The paper argues that the virtualization of valgrind is causing a lot of the performance deficiency. So for a follow-up I decided to run a few more current benchmarks, compare it with afl fuzz, to see if any time improvements have been done over the years. Of course I did not have TaintCheck to work with, so I decided to use the open source alternative "taint grind".

Unfortunately, when I ran TaintGrind, it was significantly worse than the older TaintCheck program, even when Valgrind itself has been significantly improved. We also note that the AFL fuzzer instrumentation code is very lightweight, so it beats out valgrind's virtualization software.

TaintScope

Taint scope is a more recent attempt (2011) of whitebox-fuzzing, that also utilizes dynamic taint analysis.

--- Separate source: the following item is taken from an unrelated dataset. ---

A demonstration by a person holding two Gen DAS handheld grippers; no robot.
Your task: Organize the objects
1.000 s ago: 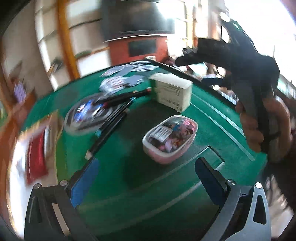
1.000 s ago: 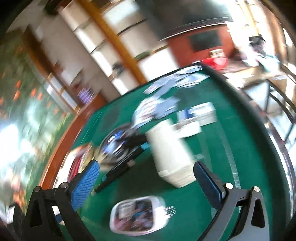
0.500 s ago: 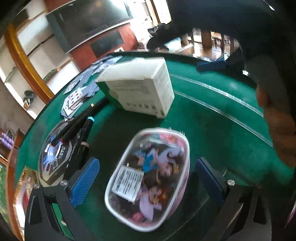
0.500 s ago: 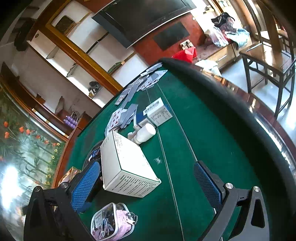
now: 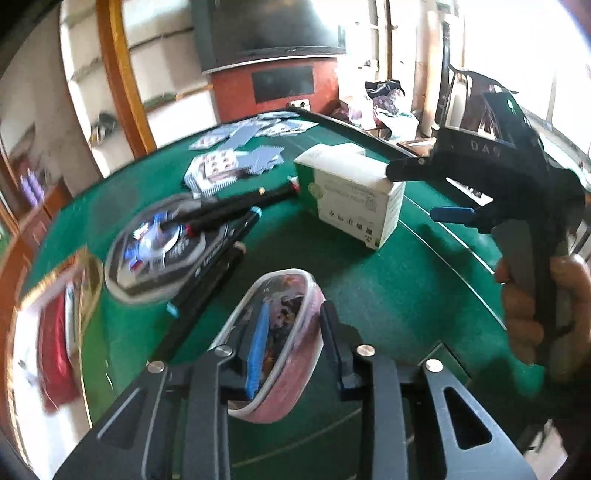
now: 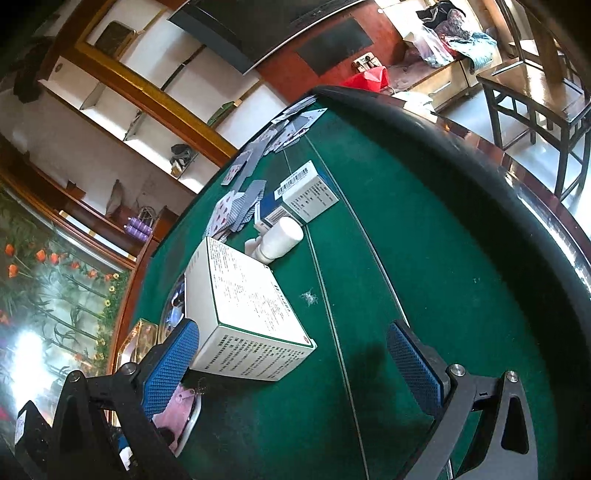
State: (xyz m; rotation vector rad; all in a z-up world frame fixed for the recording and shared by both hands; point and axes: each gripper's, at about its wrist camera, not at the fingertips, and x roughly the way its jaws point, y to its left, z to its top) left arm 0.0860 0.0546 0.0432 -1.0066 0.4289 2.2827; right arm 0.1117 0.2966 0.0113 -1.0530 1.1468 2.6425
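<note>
A home living or games room. A green felt card table [image 6: 424, 229] with a padded rim carries scattered playing cards [image 5: 236, 162]. Behind stand white wall shelves [image 6: 155, 96], a big dark TV [image 5: 273, 29], a wooden chair [image 6: 535, 85] and heaped clothes [image 6: 454, 40].

My left tool [image 5: 291, 347] was wide open a moment ago, with the pink pouch [image 5: 275, 343] lying flat between its two sides. Now its jaws have just closed in, and they squeeze the pouch, which stands up on its edge. My right tool [image 6: 291, 363] has dropped lower toward the green surface [image 6: 443, 258] and rolled a bit. The white box [image 6: 243, 314] now looks bigger in front of it, and its left pad [image 6: 170, 369] sits right by the box's corner.
</note>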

The interesting approach of TaintScope is that it uses dynamic taint tracing to try to correspond certain bytes with the resulting jump outcomes. Using this data, it first tries to identify potential checksums, and removes these so that the fuzzer has an easier time passing these checksums. It then passes the hot bytes to the fuzzer so that the fuzzer can target these hot-bytes. Then finally it solves the constraints needed for checksums for those inputs that the fuzzer reports as "crashes" and then verifies that it still causes a crash.

Limitations of Dynamic Taint Analysis

After covering a few various techniques in dynamic taint analysis and how it can relate to fuzzing, I will now describe some of its limitations.

First of all, running with Dynamic Taint Analysis, we find that it is much slower than some faster traditional blackbox fuzzing. We could possibly limit the performance detriment by running DTA with relatively few times and run the fuzzer in non-virtualized mode. Then on a technical limitation, Dynamic Taint Analysis type fuzzers have much difficulty in trying to virtualize all the x86 assembly instructions and various system calls because they are so complicated, and often they have complex behaviors.

Furthermore, with the TaintScope program, it does require more valid input files to compare valid inputs to invalid inputs (i.e. to determine checksums).